でも、あれは夢だ。あんなこと、兄が言うはずがない。あのとき私はもう眠ってしまっていて、だからあれは夢で、現実のことじゃない。
「思い出したのか」
兄の携帯を耳に当てていた凛人が聞いてくる。それに私は首を横に振った。
「なにも、言われてない。だって、夢だもの」
「そうか。じゃあもう一度聞け」
なにをだろうと思っていると、凛人が兄の携帯画面をこちらに向け、なにかのアプリの再生ボタンをタップする。
『天音』
聞こえてきたのは、兄の声。押し殺したようなかすれた声は、ひどく聞き取りにくい。凛人が音量を上げて、私の耳へと近付けてくる。
『許してくれとは、言わない。許されるはずもない。だけど、ごめん、天音』
「なに、これ」
なぜ、夢の中で聞いたはずの言葉が、今また聞こえてくるのだろう。
『おまえは、どこへも行くな。ここにいてくれ。俺の代わりに。……アマーリエ』
「なんなの、これ」
「風雅がゆうべおまえに言った言葉だろう。夢なんかじゃなく、おまえが現実に聞いた言葉だ」
頭を振る。そうじゃない、そういうことじゃなくて。なぜ私の部屋で兄が言った言葉が、兄の携帯電話から再生されるのだろう。
「おまえの携帯が拾った音声は風雅の携帯に転送されてる。おまえ枕もとに携帯置いてるだろう。四十八時間以内の音声は全部ここに残ってる」
凛人がふたたび携帯を操作する。少しして聞こえてきたのは、ゆうべの私と兄の会話だった。
「盗聴……? なんで、凛人がこのこと知ってるの」
「俺がおまえと風雅の携帯にアプリを入れたから。風雅に頼まれてな」
兄には携帯の位置情報で、居場所を把握されているのは知っていた。けれど盗聴までされているとは思わなかった。
私は携帯電話の機能には疎くて、設定やらなにやら面倒なことは兄や凛人に任せていたから、いつでも仕込むことができたのだろう。
三年前の本家での騒動のあと、祖父が私の監視を兄に一任すると決めて、そのおかげで私はあの家から出ることができた。今の携帯電話はここに移ったときに持たされたものだから、もしかしたらそのころから今まで、ずっと盗聴されていたのかもしれない。

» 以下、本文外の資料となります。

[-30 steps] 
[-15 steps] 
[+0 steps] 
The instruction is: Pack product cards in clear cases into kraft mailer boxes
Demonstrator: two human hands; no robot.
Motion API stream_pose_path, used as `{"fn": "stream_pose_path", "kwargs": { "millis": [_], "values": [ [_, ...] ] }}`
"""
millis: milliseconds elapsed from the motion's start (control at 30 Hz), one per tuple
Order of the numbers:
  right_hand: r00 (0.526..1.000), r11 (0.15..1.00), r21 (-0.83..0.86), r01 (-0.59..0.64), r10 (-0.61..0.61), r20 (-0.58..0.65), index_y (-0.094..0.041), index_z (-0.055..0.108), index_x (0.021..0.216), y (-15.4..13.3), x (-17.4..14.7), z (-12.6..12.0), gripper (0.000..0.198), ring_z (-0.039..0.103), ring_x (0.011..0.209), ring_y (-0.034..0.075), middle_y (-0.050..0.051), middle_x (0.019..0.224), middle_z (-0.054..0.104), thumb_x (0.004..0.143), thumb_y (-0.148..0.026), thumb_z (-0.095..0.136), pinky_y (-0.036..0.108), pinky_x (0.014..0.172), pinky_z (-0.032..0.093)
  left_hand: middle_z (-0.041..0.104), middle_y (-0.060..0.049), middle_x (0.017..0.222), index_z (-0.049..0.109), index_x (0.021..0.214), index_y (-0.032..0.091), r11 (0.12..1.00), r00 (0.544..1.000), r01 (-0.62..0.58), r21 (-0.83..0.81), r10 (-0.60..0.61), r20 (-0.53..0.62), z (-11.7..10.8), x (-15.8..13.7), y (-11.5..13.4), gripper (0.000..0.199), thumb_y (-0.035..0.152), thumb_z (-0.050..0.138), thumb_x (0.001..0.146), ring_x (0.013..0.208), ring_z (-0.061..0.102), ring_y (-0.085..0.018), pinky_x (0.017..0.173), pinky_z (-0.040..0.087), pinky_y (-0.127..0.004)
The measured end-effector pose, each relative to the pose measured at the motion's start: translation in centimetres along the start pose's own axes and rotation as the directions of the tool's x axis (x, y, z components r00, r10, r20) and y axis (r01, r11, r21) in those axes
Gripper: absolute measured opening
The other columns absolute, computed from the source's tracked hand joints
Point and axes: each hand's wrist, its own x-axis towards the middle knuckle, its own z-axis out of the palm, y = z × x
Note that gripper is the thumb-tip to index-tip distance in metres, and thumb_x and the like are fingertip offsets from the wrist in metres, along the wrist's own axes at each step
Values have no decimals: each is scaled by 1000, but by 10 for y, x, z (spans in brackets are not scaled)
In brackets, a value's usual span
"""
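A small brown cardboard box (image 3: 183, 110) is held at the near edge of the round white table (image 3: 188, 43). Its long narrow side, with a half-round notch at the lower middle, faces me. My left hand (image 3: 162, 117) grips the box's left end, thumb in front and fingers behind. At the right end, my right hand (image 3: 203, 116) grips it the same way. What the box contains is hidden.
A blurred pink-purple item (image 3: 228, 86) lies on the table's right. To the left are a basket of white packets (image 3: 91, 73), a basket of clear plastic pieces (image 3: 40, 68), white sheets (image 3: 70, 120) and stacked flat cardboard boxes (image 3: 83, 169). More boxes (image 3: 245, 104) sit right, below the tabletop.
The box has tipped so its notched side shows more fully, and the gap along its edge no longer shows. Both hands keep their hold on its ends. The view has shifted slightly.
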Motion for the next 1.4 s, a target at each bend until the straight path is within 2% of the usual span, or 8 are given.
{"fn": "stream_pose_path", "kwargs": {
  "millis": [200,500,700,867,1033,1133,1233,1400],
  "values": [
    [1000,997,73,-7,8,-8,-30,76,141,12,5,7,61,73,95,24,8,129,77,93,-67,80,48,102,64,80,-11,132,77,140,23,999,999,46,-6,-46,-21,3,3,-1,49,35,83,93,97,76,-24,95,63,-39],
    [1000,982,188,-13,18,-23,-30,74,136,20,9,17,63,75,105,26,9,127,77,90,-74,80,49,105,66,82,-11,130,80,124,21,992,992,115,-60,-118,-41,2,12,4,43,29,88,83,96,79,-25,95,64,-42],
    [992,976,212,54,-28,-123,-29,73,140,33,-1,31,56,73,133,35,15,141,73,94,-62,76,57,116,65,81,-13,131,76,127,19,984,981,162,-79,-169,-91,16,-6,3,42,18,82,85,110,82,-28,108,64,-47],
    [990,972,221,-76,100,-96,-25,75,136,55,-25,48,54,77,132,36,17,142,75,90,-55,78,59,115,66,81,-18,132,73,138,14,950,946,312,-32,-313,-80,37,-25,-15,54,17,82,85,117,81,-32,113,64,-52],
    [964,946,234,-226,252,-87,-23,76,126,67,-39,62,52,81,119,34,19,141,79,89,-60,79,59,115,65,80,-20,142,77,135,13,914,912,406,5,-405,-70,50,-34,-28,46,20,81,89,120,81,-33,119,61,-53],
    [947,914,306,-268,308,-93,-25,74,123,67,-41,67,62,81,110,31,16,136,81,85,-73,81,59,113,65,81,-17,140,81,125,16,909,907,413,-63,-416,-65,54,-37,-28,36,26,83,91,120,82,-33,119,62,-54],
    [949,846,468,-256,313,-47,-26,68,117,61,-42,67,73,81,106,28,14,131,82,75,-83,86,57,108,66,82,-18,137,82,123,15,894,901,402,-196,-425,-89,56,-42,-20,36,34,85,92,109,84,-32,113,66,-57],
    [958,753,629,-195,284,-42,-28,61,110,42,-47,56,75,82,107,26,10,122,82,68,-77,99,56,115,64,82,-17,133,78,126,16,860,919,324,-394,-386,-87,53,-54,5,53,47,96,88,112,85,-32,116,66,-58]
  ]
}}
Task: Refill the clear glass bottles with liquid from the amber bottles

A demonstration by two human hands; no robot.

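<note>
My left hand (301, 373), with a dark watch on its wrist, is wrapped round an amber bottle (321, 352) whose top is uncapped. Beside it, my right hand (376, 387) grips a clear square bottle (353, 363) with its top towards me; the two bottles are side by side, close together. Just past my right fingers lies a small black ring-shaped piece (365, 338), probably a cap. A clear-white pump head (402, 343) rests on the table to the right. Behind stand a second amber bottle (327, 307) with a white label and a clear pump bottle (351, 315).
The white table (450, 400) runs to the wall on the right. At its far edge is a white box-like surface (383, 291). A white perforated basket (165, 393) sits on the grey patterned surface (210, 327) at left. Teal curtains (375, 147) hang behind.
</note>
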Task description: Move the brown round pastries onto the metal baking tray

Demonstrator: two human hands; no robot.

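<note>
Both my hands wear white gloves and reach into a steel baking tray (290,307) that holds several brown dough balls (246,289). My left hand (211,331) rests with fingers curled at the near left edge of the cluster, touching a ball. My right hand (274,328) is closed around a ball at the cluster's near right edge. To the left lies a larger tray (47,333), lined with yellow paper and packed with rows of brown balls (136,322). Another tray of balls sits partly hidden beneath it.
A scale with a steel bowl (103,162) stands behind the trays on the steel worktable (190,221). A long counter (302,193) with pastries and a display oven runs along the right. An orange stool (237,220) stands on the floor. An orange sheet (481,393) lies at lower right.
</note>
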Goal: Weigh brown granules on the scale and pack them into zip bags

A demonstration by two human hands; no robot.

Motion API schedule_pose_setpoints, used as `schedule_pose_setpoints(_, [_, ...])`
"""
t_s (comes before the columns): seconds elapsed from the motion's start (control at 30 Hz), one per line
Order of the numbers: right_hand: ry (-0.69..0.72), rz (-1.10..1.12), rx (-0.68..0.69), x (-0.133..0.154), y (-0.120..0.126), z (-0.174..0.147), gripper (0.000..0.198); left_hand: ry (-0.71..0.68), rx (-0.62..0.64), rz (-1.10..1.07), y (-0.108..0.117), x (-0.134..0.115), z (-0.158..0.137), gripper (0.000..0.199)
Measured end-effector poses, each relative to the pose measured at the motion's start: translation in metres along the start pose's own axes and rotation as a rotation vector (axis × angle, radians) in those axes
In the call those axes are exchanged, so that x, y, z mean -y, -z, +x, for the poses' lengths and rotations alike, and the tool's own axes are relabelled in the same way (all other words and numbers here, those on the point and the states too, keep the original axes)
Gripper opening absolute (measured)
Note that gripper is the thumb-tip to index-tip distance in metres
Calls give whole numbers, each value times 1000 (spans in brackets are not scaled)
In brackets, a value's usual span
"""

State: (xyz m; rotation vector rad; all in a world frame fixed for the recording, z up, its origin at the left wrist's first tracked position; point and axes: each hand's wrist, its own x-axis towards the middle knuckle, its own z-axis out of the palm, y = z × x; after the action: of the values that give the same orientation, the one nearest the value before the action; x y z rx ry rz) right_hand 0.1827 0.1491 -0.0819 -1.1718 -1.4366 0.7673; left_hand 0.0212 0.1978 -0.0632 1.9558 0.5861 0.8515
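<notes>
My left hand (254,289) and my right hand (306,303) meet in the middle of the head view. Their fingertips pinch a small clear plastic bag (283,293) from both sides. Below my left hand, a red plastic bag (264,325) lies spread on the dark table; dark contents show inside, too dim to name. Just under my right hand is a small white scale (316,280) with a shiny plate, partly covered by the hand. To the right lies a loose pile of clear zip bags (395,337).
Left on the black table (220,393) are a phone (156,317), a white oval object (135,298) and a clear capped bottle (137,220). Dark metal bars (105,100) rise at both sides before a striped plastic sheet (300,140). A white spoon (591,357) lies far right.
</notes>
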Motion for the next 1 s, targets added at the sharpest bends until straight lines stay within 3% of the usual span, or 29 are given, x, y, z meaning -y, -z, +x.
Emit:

まぶたが熱を帯びる。ゆうべ、あの言葉のあと、兄のくちびるが触れていった所。
名を、呼ばれて。日本に来てから付けられた名ではなくて、祖国での名で、アマーリエと呼ばれて、まぶたに口付けられたから。初めて会ったときのようにそうされたから、私は兄の言葉を、夢だと思ったのだ。
「どうして」
初めて会ったあのとき、言ったのに。
知らない国に連れてこられて、知らない人たちに囲まれて。聞いたこともない言葉で口々になにかを言われて、わけがわからなくて泣きだした私を、抱きしめてなだめてくれたひと。

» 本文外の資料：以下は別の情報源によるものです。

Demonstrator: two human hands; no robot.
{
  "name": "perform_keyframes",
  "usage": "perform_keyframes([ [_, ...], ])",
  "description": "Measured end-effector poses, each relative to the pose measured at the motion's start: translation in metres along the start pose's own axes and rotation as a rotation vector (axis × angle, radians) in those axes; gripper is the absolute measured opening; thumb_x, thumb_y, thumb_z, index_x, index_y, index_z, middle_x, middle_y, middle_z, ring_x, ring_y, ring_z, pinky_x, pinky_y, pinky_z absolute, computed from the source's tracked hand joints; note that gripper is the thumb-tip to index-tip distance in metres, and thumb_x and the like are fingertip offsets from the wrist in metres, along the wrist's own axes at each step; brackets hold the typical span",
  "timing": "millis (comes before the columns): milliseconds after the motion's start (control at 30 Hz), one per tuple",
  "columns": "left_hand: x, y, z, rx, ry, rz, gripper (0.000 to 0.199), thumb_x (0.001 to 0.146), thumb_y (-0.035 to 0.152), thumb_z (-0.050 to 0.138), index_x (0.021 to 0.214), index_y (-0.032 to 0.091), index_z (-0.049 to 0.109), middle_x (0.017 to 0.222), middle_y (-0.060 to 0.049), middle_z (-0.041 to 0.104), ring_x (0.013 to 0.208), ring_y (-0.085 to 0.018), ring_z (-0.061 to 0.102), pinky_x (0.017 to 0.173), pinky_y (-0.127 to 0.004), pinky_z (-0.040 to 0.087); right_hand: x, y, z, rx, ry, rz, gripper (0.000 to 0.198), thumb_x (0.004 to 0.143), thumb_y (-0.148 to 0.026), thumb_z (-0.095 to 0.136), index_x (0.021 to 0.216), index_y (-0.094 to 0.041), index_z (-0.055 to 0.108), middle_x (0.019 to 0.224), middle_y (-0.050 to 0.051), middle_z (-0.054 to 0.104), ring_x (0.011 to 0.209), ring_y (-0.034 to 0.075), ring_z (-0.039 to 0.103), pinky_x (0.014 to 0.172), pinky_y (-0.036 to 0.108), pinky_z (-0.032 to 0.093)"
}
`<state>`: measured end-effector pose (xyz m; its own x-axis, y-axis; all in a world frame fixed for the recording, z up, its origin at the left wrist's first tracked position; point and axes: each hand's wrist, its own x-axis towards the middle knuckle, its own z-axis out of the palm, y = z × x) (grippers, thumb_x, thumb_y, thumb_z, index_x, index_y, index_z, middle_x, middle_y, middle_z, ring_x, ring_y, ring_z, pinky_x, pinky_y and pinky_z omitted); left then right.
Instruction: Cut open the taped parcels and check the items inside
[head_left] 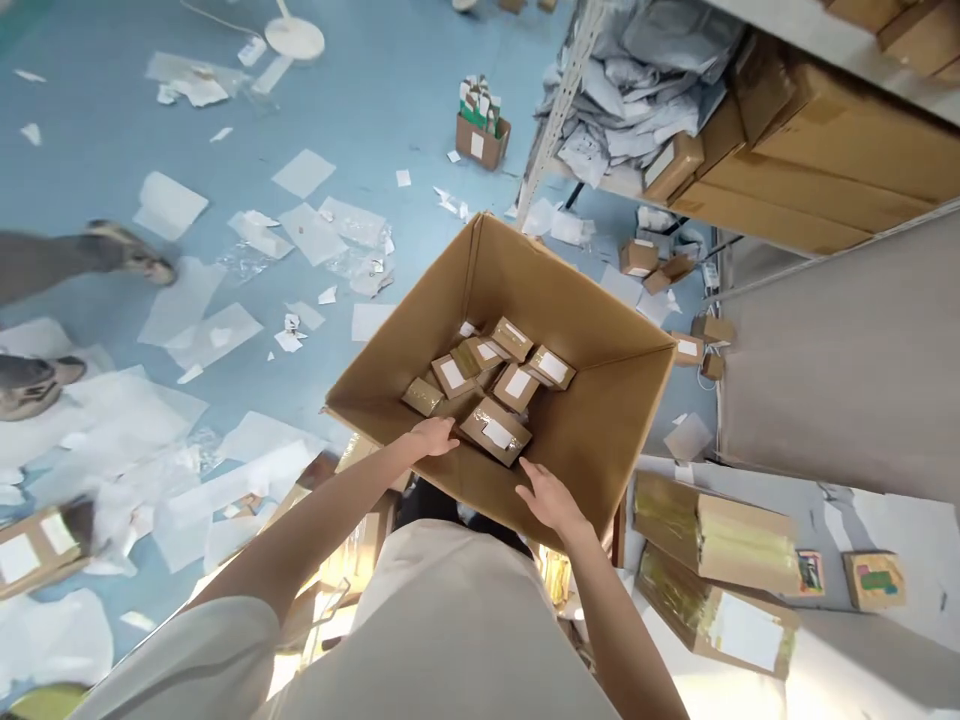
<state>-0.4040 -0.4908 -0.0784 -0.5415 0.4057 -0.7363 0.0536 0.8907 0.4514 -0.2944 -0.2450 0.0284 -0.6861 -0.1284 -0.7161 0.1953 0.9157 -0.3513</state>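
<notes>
A large open cardboard box (592,440) stands right in front of me. Several small taped parcels with white labels lie jumbled on its bottom. My left hand (435,437) reaches over the near wall, fingers stretched out, just left of the nearest parcel (495,430). On that parcel's right side is my right hand (549,497), fingers apart, close to its lower corner. Both hands look empty; whether the fingertips touch the parcel I cannot tell. Farther in lie a labelled parcel (516,386) and a small taped parcel (422,397).
Paper sheets (315,232) and plastic scraps litter the blue floor. At the left edge a person's legs and shoes (135,250) show. A shelf rack (559,110) at right holds grey bags and cartons. Taped cartons (712,540) sit on a white surface at lower right.
</notes>
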Motion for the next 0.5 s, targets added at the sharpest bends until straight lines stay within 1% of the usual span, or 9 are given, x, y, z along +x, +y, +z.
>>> perform_keyframes([
  [67,0.010,-0.012,-0.010,0.023,-0.037,-0.006,0.056,0.080,0.038,0.056,0.129,0.010,0.052,0.127,-0.022,0.058,0.119,-0.034,0.055,0.097,-0.041,0.042,0.023,0.001,0.002,0.021,-0.031,0.052,0.056,0.091,-0.028,0.043,0.144,-0.012,0.037,0.139,0.017,0.049,0.125,0.026,0.049,0.101,0.037,0.040],
  [133,0.022,-0.020,-0.019,0.034,-0.060,-0.006,0.057,0.081,0.039,0.055,0.130,0.010,0.051,0.127,-0.022,0.058,0.119,-0.034,0.055,0.097,-0.041,0.043,0.043,0.010,0.007,0.050,-0.055,0.102,0.055,0.091,-0.028,0.044,0.143,-0.012,0.038,0.140,0.016,0.048,0.128,0.025,0.047,0.104,0.036,0.038],
  [233,0.048,-0.025,-0.030,0.029,-0.080,-0.013,0.057,0.082,0.039,0.053,0.131,0.011,0.050,0.127,-0.021,0.059,0.119,-0.032,0.055,0.097,-0.039,0.043,0.072,0.034,0.017,0.080,-0.114,0.181,0.054,0.089,-0.025,0.047,0.141,-0.011,0.042,0.141,0.016,0.048,0.130,0.024,0.045,0.105,0.034,0.036],
  [300,0.073,-0.028,-0.035,0.016,-0.093,-0.028,0.057,0.081,0.039,0.054,0.131,0.011,0.051,0.125,-0.019,0.060,0.118,-0.031,0.056,0.097,-0.038,0.043,0.096,0.054,0.022,0.091,-0.157,0.233,0.053,0.088,-0.024,0.050,0.138,-0.010,0.045,0.138,0.017,0.051,0.128,0.024,0.048,0.103,0.033,0.037],
  [400,0.129,-0.031,-0.042,-0.020,-0.084,-0.064,0.057,0.080,0.039,0.056,0.130,0.011,0.052,0.128,-0.018,0.059,0.121,-0.030,0.055,0.099,-0.036,0.042,0.143,0.090,0.026,0.119,-0.187,0.281,0.050,0.086,-0.023,0.053,0.134,-0.010,0.050,0.129,0.016,0.059,0.121,0.023,0.055,0.100,0.031,0.041],
  [500,0.207,-0.033,-0.045,-0.074,-0.032,-0.113,0.057,0.081,0.042,0.057,0.127,0.009,0.054,0.127,-0.020,0.060,0.119,-0.030,0.056,0.097,-0.035,0.043,0.209,0.131,0.027,0.149,-0.179,0.324,0.043,0.087,-0.022,0.051,0.129,-0.013,0.055,0.119,0.013,0.066,0.111,0.021,0.062,0.094,0.031,0.045],
])
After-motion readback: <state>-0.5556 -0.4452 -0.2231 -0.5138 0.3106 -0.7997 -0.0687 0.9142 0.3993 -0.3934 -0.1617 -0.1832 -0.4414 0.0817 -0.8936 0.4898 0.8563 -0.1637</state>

優しい声で同じ言葉をくり返しながら私の名を呼んで、私のまぶたに口付けしてくれたひと。
色素の薄い髪と瞳をした、ひどくきれいな顔のそのひとが、私とは父親を同じくする兄なのだと知ったのは、少ししてから。
そして兄があのときくり返していた言葉が「大丈夫だから、泣かないで」「俺が守るから」という日本語だったと理解したのは、さらにもう少ししてから。

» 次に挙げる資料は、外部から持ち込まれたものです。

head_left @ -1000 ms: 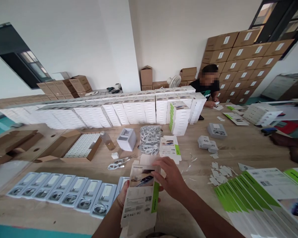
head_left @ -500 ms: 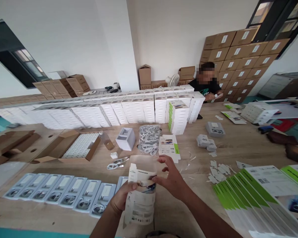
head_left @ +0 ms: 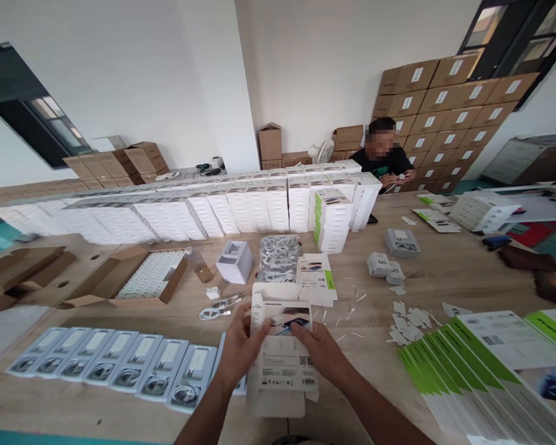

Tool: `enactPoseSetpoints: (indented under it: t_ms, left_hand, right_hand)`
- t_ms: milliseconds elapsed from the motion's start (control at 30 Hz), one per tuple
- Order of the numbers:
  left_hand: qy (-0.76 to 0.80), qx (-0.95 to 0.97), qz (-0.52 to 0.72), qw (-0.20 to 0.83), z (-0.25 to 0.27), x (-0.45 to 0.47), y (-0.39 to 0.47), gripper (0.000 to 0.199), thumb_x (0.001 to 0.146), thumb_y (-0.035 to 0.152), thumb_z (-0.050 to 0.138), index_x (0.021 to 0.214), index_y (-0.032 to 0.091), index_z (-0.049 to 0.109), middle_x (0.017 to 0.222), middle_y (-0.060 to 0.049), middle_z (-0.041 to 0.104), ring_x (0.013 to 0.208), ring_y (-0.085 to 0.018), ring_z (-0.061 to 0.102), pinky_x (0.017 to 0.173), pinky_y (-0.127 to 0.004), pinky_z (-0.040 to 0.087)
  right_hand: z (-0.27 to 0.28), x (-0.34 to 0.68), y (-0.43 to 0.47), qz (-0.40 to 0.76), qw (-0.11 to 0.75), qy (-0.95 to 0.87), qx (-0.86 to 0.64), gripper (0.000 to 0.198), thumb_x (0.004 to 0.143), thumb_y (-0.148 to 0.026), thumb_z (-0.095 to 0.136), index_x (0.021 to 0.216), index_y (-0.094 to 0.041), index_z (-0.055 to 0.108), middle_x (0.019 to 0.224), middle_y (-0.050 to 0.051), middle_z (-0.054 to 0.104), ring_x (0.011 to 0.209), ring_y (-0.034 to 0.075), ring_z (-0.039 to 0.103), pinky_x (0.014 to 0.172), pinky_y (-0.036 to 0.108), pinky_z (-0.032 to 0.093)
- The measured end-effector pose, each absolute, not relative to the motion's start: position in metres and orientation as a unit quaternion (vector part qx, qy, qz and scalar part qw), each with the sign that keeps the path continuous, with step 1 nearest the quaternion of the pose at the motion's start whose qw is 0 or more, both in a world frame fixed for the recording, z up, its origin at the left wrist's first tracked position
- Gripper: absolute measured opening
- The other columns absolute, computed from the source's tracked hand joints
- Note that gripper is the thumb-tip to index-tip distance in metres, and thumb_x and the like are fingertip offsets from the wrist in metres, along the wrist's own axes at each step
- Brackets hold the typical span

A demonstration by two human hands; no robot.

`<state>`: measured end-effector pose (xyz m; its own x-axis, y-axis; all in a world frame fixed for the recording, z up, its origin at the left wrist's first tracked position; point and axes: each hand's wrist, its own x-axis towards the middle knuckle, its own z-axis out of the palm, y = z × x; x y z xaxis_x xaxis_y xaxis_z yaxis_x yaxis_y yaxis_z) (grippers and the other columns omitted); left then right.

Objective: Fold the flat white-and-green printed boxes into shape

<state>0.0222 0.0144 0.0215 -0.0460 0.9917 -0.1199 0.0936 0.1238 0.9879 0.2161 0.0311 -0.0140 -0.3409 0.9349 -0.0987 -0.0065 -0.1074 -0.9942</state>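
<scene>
Between both hands I hold a white printed box [head_left: 285, 364], unfolded or only partly shaped, with flaps at its top and bottom ends. My left hand [head_left: 241, 343] grips its left edge, thumb on the printed face. My right hand [head_left: 322, 346] grips the right edge, thumb pressed near the picture. Left of it lies a row of blue-grey trays [head_left: 155, 371], each with a white block and a coiled cable; one more tray is partly hidden behind my left hand. Beyond the box are a coiled white cable [head_left: 219, 308] and a small white charger [head_left: 213, 293].
A heap of bagged cables [head_left: 279, 256], a flat printed box [head_left: 315, 278] and a white container [head_left: 234, 259] stand ahead. Fanned green-and-white boxes [head_left: 449, 352] lie right, near paper scraps [head_left: 408, 321]. Stacked white boxes [head_left: 254, 204] line the back. A co-worker [head_left: 382, 161] sits beyond.
The box has turned to face me more squarely and moved slightly right. My right hand has come down from its upper corner to grip the right edge.
</scene>
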Motion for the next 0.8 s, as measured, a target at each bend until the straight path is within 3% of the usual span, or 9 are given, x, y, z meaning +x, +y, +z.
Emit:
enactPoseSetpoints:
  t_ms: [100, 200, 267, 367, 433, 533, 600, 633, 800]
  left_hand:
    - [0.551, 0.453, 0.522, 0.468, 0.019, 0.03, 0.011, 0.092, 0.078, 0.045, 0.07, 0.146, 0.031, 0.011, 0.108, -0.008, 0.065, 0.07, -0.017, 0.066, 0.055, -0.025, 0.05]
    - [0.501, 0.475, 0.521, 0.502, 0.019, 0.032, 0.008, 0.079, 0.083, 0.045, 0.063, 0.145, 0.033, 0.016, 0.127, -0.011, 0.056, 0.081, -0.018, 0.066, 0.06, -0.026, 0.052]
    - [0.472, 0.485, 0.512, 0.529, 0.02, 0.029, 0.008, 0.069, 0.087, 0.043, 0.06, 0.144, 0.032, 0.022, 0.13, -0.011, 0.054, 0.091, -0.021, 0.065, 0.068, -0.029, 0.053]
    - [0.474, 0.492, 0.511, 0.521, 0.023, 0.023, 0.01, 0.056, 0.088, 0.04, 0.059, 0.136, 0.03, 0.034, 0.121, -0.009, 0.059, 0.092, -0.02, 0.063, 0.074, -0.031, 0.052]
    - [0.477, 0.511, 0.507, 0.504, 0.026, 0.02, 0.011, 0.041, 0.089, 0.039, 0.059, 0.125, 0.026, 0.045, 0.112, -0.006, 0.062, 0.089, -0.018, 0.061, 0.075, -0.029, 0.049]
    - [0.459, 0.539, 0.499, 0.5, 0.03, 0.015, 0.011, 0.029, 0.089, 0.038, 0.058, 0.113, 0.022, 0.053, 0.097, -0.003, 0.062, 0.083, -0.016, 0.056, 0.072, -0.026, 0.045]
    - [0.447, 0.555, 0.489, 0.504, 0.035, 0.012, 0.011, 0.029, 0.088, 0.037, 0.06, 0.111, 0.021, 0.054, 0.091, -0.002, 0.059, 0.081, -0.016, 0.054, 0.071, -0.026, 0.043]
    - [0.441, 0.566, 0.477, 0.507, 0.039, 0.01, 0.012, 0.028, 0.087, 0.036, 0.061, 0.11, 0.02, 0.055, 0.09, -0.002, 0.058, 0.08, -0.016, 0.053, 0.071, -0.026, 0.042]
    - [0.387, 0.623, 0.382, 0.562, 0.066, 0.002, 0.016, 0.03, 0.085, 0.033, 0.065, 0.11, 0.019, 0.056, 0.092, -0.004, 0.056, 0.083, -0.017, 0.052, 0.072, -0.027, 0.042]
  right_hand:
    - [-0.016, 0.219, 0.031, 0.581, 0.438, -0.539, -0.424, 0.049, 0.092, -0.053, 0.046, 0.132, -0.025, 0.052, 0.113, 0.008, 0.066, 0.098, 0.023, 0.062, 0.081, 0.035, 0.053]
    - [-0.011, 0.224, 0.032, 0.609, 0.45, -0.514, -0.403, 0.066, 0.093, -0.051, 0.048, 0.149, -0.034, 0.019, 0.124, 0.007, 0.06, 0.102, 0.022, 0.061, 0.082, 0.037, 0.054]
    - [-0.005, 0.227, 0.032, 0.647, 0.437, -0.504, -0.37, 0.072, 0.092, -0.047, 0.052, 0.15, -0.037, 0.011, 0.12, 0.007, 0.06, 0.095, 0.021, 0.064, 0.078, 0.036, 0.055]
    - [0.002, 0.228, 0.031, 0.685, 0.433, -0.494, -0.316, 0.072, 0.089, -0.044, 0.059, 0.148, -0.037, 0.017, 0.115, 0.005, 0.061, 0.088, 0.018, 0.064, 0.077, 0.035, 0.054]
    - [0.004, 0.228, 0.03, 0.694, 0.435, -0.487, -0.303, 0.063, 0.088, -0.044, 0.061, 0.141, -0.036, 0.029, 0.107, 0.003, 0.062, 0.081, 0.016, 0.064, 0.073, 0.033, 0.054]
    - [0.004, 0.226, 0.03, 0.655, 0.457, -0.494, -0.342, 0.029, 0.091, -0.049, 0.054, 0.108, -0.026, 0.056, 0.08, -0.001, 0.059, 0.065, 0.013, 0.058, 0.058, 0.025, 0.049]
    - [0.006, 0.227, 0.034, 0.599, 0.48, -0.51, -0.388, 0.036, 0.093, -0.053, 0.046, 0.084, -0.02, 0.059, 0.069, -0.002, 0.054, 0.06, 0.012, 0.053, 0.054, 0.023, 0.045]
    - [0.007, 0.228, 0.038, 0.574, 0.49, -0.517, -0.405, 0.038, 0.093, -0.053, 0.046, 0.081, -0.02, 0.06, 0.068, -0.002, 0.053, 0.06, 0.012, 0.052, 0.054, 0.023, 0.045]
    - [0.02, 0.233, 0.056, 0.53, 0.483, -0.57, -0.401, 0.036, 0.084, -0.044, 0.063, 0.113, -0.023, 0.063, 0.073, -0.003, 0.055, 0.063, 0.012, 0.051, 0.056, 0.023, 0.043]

ふと窓の外を見ると、雪はいつの間にか本降りになっていた。兄が嫌いだと言っていた雪。雪はみんなを連れ去っていくからと。
部屋を見回す。なにひとつ、なくなっていない部屋。兄の匂いが残る部屋。
去年の今ごろ、雪を見ながら私にいなくなるなと言ったのは兄だったのに。それなのに兄自身は、愛用の品もなにもかも、私さえも置き去りにして、ここを出て行ったのだ。